Alcune sentenze si rispettano più di altre, così Strani «sfratta» il Guidonia calcio ma non firma il contratto con le associazioni di La Botte
GUIDONIA – Il mantra pentastellato a livello locale non si discosta dagli indirizzi generali del M5Stelle: le sentenze della magistratura, di qualunque giurisdizione, si rispettano. A Guidonia Montecelio però con una eccezione: se sono a favore dell’amministrazione è giusto avere più riguardo e fare in fretta. È così nella controversa vicenda dell’associazione sportiva del Guidonia Calcio «condannata» per morosità dal Tar del Lazio. La società sportiva, inadempiente rispetto agli accordi con l’Ente dovrà, con ogni probabilità, lasciare prima del tempo l’impianto di via Po e con essa, a farlo, saranno anche i 300 ragazzini iscritti alla scuola calcio. Un epilogo scritto ieri dalla dirigente comunale Carola Pasquali nella manifestazione d’interesse pubblicata sull’albo pretorio online. Un atto che «invita» altri soggetti interessati a presentare una propria richiesta di utilizzo del campo sportivo di Guidonia centro, che verrà «affittato» con la formula del multiutilizzo per fasce orarie fino a giugno del 2019; in attesa, per quella data, di una nuova procedura di gara per l’affidamento quinquennale.
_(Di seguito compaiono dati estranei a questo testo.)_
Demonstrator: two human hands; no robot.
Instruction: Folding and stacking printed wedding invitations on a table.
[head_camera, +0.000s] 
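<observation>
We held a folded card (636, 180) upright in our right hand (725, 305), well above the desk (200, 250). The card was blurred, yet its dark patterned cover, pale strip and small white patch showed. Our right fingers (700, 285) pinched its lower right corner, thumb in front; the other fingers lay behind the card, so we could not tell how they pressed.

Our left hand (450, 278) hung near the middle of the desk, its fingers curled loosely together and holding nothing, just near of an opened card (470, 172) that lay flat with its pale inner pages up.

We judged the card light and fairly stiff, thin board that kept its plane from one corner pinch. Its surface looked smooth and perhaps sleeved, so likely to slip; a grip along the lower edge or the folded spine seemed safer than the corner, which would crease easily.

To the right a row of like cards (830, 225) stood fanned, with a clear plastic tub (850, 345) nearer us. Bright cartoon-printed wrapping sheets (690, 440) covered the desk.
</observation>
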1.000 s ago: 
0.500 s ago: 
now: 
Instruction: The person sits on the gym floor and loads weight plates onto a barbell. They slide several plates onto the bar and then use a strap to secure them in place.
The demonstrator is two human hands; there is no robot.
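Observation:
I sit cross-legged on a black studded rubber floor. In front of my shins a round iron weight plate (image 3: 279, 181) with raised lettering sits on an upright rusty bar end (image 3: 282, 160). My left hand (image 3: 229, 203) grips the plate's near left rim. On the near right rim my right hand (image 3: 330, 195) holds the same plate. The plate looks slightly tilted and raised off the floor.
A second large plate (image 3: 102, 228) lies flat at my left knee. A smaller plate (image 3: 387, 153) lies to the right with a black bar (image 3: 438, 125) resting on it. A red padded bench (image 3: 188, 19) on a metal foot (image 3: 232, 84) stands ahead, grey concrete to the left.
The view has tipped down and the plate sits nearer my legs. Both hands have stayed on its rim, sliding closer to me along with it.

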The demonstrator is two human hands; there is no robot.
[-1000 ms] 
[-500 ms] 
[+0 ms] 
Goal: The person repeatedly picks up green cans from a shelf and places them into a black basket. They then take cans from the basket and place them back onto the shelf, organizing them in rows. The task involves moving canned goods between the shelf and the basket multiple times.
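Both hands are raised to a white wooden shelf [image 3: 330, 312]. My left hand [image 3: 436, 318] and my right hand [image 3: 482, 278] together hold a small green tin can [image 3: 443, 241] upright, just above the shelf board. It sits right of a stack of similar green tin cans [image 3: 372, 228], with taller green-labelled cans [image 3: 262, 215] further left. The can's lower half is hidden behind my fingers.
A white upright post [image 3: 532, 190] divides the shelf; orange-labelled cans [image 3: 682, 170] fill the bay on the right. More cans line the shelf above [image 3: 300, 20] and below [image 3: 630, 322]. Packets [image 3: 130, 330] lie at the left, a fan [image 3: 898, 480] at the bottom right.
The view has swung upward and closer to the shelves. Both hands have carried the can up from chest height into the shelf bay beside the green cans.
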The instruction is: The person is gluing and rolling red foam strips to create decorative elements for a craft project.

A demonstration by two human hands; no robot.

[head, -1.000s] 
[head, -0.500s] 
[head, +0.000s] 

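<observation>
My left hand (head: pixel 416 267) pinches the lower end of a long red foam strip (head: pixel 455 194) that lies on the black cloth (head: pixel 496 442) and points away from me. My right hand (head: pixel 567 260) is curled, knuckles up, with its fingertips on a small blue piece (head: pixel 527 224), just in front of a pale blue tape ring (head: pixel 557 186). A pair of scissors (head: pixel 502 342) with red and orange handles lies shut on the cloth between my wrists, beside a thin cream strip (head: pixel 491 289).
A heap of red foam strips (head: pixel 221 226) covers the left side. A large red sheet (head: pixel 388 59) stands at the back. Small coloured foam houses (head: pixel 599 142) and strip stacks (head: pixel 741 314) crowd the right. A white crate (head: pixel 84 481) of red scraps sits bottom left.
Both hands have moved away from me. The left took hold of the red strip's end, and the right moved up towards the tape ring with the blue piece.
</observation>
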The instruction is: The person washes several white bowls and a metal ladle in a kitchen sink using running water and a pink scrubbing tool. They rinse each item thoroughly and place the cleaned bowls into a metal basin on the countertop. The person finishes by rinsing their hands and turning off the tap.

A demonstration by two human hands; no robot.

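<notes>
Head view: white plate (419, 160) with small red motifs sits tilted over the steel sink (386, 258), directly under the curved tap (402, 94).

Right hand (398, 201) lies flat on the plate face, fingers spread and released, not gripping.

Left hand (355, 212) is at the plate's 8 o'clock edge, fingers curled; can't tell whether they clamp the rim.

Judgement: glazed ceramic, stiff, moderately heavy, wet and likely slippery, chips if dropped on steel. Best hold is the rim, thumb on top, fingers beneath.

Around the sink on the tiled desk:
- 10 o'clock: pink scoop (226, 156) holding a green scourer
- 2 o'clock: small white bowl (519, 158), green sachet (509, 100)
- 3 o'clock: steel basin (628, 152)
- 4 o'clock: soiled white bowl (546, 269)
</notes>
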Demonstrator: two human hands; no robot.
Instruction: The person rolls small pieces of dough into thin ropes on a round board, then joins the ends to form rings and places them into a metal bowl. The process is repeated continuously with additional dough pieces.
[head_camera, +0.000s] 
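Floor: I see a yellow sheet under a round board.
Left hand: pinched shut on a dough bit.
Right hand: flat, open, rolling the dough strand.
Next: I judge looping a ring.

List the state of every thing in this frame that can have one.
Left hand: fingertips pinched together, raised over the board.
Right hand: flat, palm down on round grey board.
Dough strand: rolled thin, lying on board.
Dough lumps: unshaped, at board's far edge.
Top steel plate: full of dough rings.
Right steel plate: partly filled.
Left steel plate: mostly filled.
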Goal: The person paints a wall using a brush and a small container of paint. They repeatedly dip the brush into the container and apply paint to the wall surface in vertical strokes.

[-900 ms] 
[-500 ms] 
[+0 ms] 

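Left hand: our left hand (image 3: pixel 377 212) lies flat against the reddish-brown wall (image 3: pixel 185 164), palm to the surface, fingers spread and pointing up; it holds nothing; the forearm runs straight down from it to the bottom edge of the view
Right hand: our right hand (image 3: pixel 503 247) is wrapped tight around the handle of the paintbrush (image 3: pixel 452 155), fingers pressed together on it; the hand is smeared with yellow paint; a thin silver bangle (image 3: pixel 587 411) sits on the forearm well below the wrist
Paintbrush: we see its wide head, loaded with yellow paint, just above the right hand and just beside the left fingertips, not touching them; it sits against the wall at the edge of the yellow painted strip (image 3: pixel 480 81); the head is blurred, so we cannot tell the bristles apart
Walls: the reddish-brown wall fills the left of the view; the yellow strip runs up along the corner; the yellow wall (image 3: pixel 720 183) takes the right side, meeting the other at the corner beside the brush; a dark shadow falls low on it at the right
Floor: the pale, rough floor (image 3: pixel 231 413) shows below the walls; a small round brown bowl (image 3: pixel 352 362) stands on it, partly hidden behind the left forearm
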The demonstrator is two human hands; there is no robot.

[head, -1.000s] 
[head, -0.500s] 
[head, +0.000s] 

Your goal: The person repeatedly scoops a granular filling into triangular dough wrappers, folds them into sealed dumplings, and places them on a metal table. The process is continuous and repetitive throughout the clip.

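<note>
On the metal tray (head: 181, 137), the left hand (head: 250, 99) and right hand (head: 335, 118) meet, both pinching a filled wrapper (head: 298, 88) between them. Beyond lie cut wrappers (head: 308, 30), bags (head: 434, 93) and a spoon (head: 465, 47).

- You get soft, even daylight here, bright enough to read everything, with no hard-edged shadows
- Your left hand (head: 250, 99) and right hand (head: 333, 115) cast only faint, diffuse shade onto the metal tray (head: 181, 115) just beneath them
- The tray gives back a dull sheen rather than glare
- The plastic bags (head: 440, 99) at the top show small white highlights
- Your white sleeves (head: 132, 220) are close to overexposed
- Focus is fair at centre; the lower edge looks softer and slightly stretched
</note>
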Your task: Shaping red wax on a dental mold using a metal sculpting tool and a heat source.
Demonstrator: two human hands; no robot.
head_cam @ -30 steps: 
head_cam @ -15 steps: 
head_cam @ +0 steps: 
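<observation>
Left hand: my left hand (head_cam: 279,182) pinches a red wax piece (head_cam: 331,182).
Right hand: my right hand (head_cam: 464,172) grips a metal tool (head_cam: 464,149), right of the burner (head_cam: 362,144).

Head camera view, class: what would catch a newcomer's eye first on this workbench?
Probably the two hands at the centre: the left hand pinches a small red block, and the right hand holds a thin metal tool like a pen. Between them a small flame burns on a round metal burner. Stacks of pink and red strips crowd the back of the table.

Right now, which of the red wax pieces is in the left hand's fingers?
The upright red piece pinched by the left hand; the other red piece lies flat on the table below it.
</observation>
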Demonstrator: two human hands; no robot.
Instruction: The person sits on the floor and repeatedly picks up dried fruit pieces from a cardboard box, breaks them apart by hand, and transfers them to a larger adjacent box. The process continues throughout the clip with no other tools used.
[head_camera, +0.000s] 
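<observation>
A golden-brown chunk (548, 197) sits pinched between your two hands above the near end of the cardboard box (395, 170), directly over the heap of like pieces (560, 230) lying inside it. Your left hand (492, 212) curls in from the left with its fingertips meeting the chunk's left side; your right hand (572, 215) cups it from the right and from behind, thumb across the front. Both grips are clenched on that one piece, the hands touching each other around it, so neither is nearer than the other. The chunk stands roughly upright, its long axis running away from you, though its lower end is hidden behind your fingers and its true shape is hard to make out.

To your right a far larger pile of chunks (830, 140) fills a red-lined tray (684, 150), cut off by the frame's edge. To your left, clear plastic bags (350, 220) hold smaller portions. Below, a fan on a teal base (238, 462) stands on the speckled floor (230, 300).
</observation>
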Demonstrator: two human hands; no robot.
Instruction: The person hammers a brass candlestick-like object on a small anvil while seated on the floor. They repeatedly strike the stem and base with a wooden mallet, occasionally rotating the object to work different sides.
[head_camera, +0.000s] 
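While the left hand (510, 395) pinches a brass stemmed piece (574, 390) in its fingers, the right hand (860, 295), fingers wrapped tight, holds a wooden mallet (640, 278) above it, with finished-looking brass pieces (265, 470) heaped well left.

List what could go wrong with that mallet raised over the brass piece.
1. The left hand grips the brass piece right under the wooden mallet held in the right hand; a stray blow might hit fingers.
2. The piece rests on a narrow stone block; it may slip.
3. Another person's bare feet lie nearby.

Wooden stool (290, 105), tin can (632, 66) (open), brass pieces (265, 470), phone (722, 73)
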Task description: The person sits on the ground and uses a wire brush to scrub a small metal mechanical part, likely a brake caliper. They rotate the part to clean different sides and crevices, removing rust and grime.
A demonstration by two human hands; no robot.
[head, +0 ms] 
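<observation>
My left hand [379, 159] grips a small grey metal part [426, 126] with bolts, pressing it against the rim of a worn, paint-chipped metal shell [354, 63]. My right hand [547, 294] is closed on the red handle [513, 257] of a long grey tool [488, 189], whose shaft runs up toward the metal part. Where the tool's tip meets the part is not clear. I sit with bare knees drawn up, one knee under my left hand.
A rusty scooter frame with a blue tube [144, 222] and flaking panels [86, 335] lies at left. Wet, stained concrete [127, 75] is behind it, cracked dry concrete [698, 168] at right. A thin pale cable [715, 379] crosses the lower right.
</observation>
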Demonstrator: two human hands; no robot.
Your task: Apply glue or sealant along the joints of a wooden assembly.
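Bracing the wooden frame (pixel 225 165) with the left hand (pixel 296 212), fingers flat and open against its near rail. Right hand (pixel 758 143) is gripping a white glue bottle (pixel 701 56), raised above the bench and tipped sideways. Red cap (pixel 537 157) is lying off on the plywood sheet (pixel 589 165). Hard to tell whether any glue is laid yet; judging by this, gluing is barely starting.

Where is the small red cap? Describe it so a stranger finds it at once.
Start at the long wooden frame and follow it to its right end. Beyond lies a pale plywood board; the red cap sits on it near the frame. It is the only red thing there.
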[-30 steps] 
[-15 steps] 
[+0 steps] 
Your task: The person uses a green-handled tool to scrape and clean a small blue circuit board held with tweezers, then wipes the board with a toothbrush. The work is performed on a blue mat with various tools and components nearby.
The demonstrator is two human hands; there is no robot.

Tanto zelo è condiviso dall’assessore allo Sport Elisa Strani, che anche nel corso dell’ultima commissione consiliare, dove la vicenda è stata a lungo dibattuta, ha ribadito la necessità di dare corso alle sentenze. A dire il vero ci sono stati altri pronunciamenti della giustizia amministrativa che però non sono andati nell’indirizzo del Comune e che fanno invece fatica a trovare applicazione. È il caso della sentenza emessa sempre dal Tar del Lazio ormai un paio d’anni fa, con la quale a seguito dell’aggiudicazione di un bando pubblico intimava all’Ente di darne seguito con stipula di un contratto con la associazione sportiva dilettantistica La Botte e l’associazione Pro La Botte. I magistrati avevano previsto, in caso di inottemperanza, che fosse addirittura un commissario ad acta a sostituirsi al dirigente; i presidenti delle due associazioni tuttavia, dietro le continue rassicurazioni del palazzo, non ne richiedevano nei tempi previsti l’intervento. Era il 2017 e ancora aspettano di vergare il patto che li legherà alla gestione dell’impianto polisportivo di La Botte per i prossimi 5anni. Anche la scorsa settimana avevano avuto le garanzie del caso dal segretario generale Livia Lardo. Pronti, penna in mano hanno atteso invano la telefonata del dirigente per la stipula. Ora sono davvero arrabbiati e le notizie che giungono sul Comunale contribuiscono ad accrescere la rabbia. Perché in quel caso, la solerzia negli uffici non si è fatta attendere.
Lo «sfratto» per il Guidonia calcio e i suoi 300 iscritti, che nell’impianto di via Po si allenano quotidianamente, sarebbe quindi imminente. Anche se l’associazione da cui dipende la società calcistica dell’imprenditore Bernardini ha il pieno utilizzo del campo, spogliatoi e quant’altro fosse previsto dal bando di aggiudicazione del 2015. Al quale però non ha mai fatto seguito la stipula di una convenzione cui gli uffici comunali avrebbero dovuto provvedere, nonostante l’insorgenza di una controversia legata alla mancata omologazione del campo – già nel 2015 richiesta al Comune di Guidonia Montecelio dalla Federazione nazionale gioco calcio, Lega dilettanti –, necessaria alla prima squadra per disputare le partite casalinghe (leggi qui). Una vicenda che dal quel momento prendeva la china della disobbedienza da parte dei vertici della associazione, che smettevano di corrispondere all’Ente le rate mensili della concessione. Un comportamento censurato dal Tar che ha originato le decisioni di questi giorni. C’è chi, come i consiglieri comunali d’opposizione Giovanna Ammaturo e Simone Guglielmo, che della commissione Sport e Cultura sono membri, non crede che la faccenda sia di facile soluzione. E che l’indirizzo dell’assessore agli uffici sulla manifestazione d’interesse sia destinato a complicarne di più i contorni. L’associazione di Bernardini ha in uso l’impianto fino a giugno e, da quel che risulta, il Comune non è nemmeno tornato in possesso delle chiavi. Così, lo «sfratto» anzitempo a beneficio di altri soggetti potrebbe rivelarsi un buco nell’acqua e un’altra brutta figura per Elisa Strani.